* Task goal
Output, without any change, the listing below from its opening line up to and including the line with "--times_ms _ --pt".

* Data section
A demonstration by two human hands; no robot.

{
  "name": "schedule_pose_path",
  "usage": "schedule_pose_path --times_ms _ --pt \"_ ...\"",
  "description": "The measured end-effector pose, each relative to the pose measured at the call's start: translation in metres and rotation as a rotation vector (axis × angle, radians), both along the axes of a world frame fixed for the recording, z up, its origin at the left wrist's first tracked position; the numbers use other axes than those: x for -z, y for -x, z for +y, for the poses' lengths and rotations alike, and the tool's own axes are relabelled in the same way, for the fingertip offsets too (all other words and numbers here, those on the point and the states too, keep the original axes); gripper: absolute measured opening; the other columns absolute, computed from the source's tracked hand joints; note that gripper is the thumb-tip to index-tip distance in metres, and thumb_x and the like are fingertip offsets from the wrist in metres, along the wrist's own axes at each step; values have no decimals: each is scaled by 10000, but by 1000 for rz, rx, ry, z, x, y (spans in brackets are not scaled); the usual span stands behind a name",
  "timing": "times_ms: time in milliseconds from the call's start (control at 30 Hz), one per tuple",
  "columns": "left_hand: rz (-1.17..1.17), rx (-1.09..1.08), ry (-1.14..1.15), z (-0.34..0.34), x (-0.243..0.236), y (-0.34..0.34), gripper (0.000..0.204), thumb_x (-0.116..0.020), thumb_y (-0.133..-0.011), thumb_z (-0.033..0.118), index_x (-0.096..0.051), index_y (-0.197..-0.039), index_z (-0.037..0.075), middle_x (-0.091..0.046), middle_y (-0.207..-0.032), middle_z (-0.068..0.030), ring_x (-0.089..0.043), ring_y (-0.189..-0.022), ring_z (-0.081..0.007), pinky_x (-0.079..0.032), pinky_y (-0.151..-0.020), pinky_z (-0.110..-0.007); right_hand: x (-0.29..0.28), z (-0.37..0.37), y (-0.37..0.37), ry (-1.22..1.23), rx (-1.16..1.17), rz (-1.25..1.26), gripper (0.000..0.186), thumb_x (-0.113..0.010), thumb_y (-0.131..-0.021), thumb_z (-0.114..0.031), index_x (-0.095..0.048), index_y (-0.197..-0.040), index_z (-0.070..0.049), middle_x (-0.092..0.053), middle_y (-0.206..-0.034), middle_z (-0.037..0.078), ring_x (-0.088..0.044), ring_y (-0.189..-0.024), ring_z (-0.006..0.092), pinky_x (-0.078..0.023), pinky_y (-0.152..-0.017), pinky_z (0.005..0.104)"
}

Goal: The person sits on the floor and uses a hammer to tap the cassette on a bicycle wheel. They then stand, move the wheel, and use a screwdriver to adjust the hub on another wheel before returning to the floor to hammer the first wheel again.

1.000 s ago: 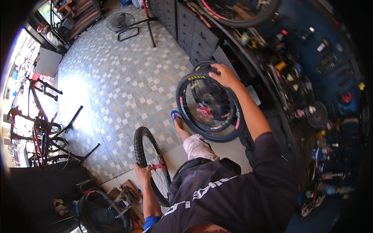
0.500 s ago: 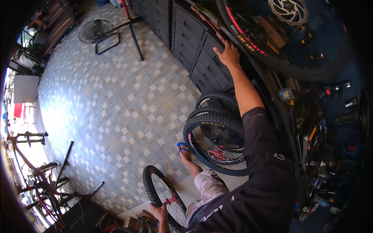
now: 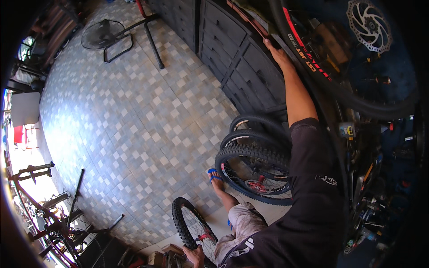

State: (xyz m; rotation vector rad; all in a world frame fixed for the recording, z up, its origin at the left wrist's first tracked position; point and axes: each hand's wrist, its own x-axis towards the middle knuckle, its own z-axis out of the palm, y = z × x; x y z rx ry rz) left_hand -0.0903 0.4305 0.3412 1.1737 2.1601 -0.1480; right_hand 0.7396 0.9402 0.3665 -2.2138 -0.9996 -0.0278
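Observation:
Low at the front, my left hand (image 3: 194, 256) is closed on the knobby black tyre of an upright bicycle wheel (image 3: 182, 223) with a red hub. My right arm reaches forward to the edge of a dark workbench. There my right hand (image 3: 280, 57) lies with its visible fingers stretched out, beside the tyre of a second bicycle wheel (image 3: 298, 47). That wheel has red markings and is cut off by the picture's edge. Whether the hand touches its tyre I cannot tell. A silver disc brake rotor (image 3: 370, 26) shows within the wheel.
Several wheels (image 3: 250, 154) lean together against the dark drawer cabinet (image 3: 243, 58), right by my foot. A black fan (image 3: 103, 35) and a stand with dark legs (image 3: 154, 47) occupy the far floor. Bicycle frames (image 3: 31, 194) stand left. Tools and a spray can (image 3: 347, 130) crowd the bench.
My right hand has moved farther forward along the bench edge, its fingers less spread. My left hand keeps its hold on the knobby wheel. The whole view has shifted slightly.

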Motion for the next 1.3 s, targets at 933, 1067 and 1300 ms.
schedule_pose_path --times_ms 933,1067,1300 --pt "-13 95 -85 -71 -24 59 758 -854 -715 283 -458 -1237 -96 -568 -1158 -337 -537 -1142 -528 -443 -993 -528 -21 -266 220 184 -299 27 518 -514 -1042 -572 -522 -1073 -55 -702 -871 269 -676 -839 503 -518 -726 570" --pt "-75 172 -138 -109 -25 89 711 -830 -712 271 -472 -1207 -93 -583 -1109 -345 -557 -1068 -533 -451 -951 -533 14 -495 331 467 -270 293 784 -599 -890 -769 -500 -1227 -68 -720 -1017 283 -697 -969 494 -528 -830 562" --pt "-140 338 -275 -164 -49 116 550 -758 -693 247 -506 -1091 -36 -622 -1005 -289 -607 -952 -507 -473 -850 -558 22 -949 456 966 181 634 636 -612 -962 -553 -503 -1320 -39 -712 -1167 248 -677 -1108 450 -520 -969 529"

* Reply
A demonstration by two human hands; no robot.

{
  "name": "schedule_pose_path",
  "usage": "schedule_pose_path --times_ms _ --pt \"_ ...\"",

Work on this exercise is complete, and nothing remains.